Human trafficking is one of the less talked-about issues happening in the United States, but it is one of the most important.

According to the International Labour Organization, more than 40 million people are victims of human trafficking around the world.

Texas is the second worst state for human trafficking, according to the National Human Trafficking Resource Center hotline.

This problem is happening right here in Tarrant County as well.

Last Sept., the Fort Worth Star-Telegram reported that the Fort Worth Police Department has investigated 38 human trafficking cases this year and 53 “semi-identified” victims were rescued.
I attended a panel on sex trafficking on Oct. 1 hosted by Albert Roberts, a former assitant district attorney. What I learned from both panelists and audience members was appalling.

One of the major issues that there are not enough people working on this problem in Tarrant County, as it is not being taken seriously by elected officials.

According to the Fort Worth Police Department website, the Human Trafficking Unit consists of only an officer, a detective and a civilian program coordinator.

A retired FWPD officer who attended the panel said that the officer in the unit receives between 200 and 300 tips from callers a day.

By contrast, Dallas County and the city of Houston have acted against human trafficking, according to panelist Christie Messenger, and Tarrant County needs to take note.

She said Dallas County has prosecutors assigned to handle human trafficking cases, and Houston has 35 people, including federal officers, investigating human trafficking cases.

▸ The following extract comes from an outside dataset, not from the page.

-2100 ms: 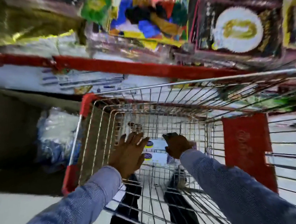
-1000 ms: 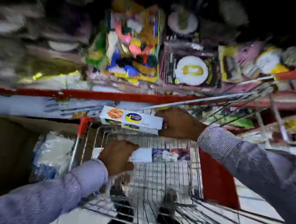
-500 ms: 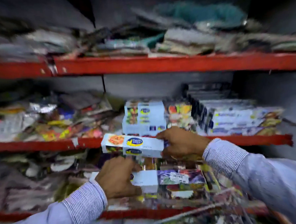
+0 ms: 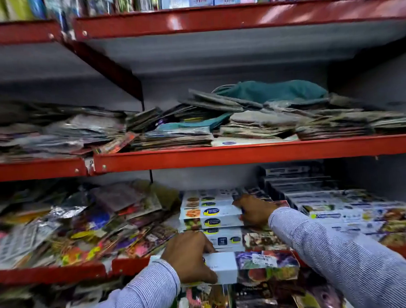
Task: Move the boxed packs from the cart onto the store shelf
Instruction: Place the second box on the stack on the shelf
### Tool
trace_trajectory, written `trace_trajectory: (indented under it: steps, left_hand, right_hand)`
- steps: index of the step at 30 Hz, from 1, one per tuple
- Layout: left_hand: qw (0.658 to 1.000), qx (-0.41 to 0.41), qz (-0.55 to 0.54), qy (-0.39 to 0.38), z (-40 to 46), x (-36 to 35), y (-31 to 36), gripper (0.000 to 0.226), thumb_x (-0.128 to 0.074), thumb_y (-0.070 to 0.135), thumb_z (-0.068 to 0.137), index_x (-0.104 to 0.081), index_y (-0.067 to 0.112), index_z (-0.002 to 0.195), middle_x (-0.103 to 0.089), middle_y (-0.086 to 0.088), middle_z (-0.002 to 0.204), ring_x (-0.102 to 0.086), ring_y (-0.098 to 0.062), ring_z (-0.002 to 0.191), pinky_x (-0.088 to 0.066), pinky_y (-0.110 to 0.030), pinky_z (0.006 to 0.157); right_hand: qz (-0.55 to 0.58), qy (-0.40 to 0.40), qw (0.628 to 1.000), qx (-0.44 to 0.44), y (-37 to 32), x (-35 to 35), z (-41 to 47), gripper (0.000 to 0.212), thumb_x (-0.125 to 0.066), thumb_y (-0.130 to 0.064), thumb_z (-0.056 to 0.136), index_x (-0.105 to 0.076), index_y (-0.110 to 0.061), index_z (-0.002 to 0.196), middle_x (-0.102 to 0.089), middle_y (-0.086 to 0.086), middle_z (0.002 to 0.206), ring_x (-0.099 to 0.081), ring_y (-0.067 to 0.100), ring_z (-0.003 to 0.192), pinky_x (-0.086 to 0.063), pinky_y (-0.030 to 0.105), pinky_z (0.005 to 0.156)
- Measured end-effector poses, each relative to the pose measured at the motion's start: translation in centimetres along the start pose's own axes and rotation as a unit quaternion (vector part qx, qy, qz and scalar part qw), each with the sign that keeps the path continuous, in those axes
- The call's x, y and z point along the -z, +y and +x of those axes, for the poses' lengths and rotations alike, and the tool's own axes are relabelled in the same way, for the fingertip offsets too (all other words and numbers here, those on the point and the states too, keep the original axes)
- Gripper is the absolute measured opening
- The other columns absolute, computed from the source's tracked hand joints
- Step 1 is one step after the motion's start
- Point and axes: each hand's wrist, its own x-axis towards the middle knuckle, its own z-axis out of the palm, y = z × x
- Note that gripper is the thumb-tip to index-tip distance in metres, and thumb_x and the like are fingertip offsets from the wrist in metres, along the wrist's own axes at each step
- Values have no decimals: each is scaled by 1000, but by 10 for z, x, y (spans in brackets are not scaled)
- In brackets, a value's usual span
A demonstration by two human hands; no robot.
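My right hand (image 4: 254, 210) grips the right end of a white boxed pack (image 4: 209, 212) with a blue-and-yellow logo, resting it on top of a stack of similar packs (image 4: 215, 238) on the red-edged shelf (image 4: 62, 272). My left hand (image 4: 189, 258) holds a second long white pack (image 4: 252, 265) with a food picture and a price sticker, in front of the shelf edge, just below the stack. The cart is out of view.
To the right of the stack lie more rows of boxed packs (image 4: 341, 207). Loose foil and plastic packets (image 4: 83, 223) fill the shelf's left half. The shelf above (image 4: 244, 153) holds piles of flat packets and a teal cloth (image 4: 271, 91).
Both hands lifted packs out of the cart and carried them up to the shelf. The right hand's pack moved forward onto the stack; the view rose from the cart to the shelves.
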Motion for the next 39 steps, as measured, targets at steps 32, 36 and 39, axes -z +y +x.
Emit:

Messenger, an advocate for criminal justice reform, said the FWPD has 30 cases on record since Jan. 1, 2017 with more than 70 cases to date, and has collaborated with both federal and state agencies as well as non-profit groups.

There has not been a single human trafficking case prosecuted in Tarrant County, she said.

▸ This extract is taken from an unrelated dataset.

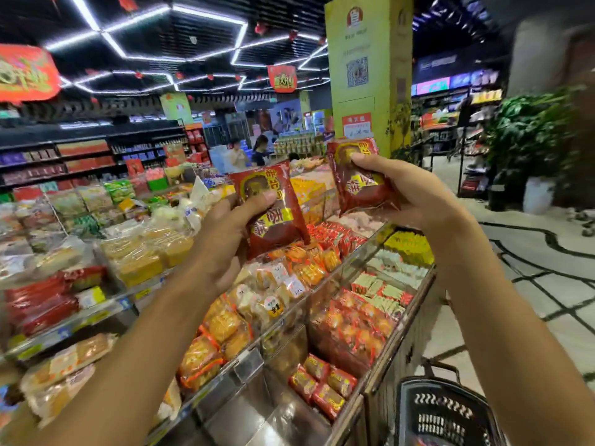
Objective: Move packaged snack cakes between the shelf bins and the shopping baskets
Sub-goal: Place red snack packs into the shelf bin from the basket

Tarrant County needs more people assigned to work these cases. We need a prosecutor dedicated to this issue and more resources need to be provided to the police department.

Texas Wesleyan graduate Rebekah Charleston was one of the panelists who spoke. A survivor of sex trafficking for 10 years in DFW, she told her story, including how she got out. Many victims do not get that chance before it is too late.

Charleston said that many people think that sex trafficking is happening in the outside world and not here, but that is not true. As a member of this community, I am demanding that more is done about this issue from Tarrant County District Attorney Sharen Wilson, the Fort Worth City Council and my state representatives because the safety of my classmates, my friends, my family and myself depends on it.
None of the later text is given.